Your objective: Output a verbatim copy of the data, cut off after the line that contains "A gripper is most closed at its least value".

Information supplied:
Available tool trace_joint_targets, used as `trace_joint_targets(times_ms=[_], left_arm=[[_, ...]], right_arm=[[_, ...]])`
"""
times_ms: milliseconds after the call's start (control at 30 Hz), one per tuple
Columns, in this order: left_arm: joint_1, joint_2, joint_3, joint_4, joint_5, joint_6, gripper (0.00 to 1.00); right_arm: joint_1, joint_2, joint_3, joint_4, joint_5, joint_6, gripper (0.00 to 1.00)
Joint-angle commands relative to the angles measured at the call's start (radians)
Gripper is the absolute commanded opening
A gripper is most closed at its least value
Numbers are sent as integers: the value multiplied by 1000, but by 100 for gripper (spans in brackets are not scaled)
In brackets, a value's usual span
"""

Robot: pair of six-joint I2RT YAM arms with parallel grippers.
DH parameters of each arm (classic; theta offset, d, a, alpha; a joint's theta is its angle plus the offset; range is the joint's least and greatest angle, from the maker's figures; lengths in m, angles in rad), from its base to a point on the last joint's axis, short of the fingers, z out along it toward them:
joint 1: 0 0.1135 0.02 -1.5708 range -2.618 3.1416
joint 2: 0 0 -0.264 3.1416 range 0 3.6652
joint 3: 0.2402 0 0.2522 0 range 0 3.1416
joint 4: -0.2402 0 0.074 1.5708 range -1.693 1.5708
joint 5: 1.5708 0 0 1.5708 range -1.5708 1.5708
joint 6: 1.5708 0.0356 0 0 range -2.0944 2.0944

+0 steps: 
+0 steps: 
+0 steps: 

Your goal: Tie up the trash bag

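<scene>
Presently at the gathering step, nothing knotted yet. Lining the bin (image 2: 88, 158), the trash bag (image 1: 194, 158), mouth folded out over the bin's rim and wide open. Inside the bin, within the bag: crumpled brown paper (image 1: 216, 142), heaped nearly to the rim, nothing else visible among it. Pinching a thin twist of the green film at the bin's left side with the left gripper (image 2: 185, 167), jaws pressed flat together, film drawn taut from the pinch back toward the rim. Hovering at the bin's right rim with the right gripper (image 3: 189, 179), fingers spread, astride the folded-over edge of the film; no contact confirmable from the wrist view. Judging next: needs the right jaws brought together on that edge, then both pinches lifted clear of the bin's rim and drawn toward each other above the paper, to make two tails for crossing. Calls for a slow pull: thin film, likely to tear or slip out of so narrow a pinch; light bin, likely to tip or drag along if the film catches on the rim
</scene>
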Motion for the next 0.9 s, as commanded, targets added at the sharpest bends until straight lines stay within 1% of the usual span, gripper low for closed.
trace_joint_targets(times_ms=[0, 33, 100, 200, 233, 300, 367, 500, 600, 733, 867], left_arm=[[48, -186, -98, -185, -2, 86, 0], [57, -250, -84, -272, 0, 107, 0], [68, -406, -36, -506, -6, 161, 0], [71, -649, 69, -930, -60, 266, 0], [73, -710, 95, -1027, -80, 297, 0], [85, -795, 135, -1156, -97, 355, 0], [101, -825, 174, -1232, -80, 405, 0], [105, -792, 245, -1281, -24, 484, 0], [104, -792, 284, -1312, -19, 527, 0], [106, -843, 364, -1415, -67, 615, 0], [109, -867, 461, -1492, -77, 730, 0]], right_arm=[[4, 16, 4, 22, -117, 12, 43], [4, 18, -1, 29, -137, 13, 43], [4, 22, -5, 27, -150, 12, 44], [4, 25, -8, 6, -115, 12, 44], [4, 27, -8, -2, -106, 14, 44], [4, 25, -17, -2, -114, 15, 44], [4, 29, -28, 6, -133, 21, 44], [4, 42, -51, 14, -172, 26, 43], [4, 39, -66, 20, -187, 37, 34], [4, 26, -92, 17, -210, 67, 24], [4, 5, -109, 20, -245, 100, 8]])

Answer box:
Available tool trace_joint_targets, used as `trace_joint_targets(times_ms=[_], left_arm=[[_, ...]], right_arm=[[_, ...]])`
"""
times_ms: milliseconds after the call's start (control at 30 Hz), one per tuple
Columns, in this order: left_arm: joint_1, joint_2, joint_3, joint_4, joint_5, joint_6, gripper (0.00 to 1.00); right_arm: joint_1, joint_2, joint_3, joint_4, joint_5, joint_6, gripper (0.00 to 1.00)
Joint-angle commands relative to the angles measured at the call's start (radians)
Gripper is the absolute commanded opening
A gripper is most closed at its least value

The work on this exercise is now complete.